Can you print the data exactly and leave out each image?

------------------------------------------------

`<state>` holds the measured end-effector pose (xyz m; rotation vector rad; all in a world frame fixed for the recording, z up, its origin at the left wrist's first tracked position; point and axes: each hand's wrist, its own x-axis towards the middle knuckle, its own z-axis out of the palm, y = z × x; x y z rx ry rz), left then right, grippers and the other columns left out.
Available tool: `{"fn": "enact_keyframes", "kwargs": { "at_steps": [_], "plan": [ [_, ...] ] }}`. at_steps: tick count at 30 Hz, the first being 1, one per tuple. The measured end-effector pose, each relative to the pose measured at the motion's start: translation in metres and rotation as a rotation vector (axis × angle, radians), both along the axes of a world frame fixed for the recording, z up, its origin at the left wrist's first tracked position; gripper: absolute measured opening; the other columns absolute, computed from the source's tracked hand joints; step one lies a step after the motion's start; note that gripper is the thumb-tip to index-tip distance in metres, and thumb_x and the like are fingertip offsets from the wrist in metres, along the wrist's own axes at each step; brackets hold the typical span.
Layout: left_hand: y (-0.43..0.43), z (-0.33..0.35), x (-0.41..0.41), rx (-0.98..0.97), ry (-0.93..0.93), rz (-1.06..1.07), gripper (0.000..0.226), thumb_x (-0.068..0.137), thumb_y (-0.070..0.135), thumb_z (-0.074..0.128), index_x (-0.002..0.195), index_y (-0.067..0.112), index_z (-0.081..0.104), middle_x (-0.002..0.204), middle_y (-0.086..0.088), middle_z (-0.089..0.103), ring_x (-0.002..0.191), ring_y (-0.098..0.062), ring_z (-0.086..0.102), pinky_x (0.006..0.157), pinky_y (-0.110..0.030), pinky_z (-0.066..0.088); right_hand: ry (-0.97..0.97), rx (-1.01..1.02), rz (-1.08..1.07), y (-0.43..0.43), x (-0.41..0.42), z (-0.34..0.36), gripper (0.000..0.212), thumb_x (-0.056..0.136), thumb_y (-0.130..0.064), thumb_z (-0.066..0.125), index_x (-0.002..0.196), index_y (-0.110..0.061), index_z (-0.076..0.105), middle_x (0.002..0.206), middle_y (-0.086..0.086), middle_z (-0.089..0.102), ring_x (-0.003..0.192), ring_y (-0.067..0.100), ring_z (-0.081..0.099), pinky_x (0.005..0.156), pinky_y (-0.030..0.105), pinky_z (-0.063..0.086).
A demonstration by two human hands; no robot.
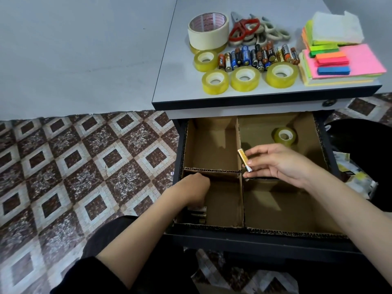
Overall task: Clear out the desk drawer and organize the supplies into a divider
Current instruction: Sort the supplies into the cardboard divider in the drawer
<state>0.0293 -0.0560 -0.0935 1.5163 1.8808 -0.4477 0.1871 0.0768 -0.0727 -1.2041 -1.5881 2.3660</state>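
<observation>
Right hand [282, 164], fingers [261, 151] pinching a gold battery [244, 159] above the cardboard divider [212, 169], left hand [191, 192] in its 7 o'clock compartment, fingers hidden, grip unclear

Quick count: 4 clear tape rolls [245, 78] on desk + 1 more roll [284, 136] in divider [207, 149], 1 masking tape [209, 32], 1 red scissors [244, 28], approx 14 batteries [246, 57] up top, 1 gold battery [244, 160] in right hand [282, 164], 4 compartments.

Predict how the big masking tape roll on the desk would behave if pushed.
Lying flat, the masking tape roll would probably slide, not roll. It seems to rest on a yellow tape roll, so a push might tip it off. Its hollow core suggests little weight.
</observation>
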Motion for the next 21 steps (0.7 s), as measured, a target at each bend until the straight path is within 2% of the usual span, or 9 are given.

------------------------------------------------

◆ Response for this exercise ◆
`<state>` holds the measured end-effector pose (xyz m; rotation vector rad; all in a world frame fixed for the recording, z up, its origin at the left wrist's first tracked position; point and axes: each hand's wrist, its own x-axis towards the middle knuckle, its own z-axis out of the palm, y = z × x; x y z rx ry rz), left then right, grippers and the other columns left out.
Available tool: `{"fn": "enact_keyframes", "kwargs": { "at_steps": [_], "plan": [ [_, ...] ] }}`. at_steps: tick count at 30 Hz, the first being 1, one per tuple. The measured end-effector pose, each relative to the pose measured at the motion's start: translation in metres and rotation as a rotation vector (axis × angle, radians), both along the axes of a world frame fixed for the recording, z up, its origin at the left wrist's first tracked position; gripper: absolute measured opening; the other columns absolute, computed from the source's tracked hand joints; step one lies a step after the motion's start; note that gripper is the thumb-tip to index-tip distance in metres, and thumb_x and the like are fingertip offsets from the wrist in metres, along the wrist's own axes at each step; brackets hold the typical span.
Layout: left_hand: y (-0.43..0.43), z (-0.33..0.35), x (-0.41..0.41), rx (-0.98..0.97), ry (-0.93..0.93), rz (-1.06..1.07), gripper (0.000..0.226), thumb_x (-0.068..0.137), thumb_y (-0.070..0.135), thumb_z (-0.074..0.128), index_x (-0.002..0.195), index_y (-0.067..0.112), index_z (-0.081..0.104), middle_x (-0.002..0.204), middle_y (-0.086..0.088), middle_z (-0.089..0.103), ring_x (-0.002..0.191), ring_y (-0.098..0.062), ring_z (-0.086..0.102), pinky_x (0.006..0.157), pinky_y (-0.110..0.030), pinky_z (-0.066..0.088); right_hand: ry (-0.97..0.97), rx (-1.01..1.02), rz (-1.08..1.07), y (-0.43..0.43), x (-0.41..0.42), z (-0.34..0.36), gripper (0.000..0.212), thumb_x (-0.056..0.136), thumb_y (-0.130..0.064), thumb_z (-0.066..0.125), index_x (-0.002..0.196), index_y (-0.110..0.061), index_z (-0.076..0.105), middle_x (0.002..0.206), middle_y (-0.086..0.086), middle_z (-0.089..0.102), ring_x (-0.003..0.192), ring_y (-0.067..0.100), ring_z (-0.081..0.099), pinky_x (0.005..0.156), pinky_y (-0.030..0.105), pinky_z (-0.063..0.086).
A demonstration by two human hands; no robot.
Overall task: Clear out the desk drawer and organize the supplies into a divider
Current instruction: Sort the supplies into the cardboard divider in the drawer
<state>0.0293 -0.0560 -0.0935 1.5163 1.8808 -0.4477 0.1871 0.0768 -0.0727 -1.2041 -1.5881 2.3660</state>
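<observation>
Right hand [282, 164], fingers [261, 151] pinching a gold battery [244, 159] above the cardboard divider [212, 169], left hand [191, 192] in its 7 o'clock compartment, fingers hidden, grip unclear

Quick count: 4 clear tape rolls [245, 78] on desk + 1 more roll [284, 136] in divider [207, 149], 1 masking tape [209, 32], 1 red scissors [244, 28], approx 14 batteries [246, 57] up top, 1 gold battery [244, 160] in right hand [282, 164], 4 compartments.

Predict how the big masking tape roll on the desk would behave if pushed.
Lying flat, the masking tape roll would probably slide, not roll. It seems to rest on a yellow tape roll, so a push might tip it off. Its hollow core suggests little weight.
</observation>
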Motion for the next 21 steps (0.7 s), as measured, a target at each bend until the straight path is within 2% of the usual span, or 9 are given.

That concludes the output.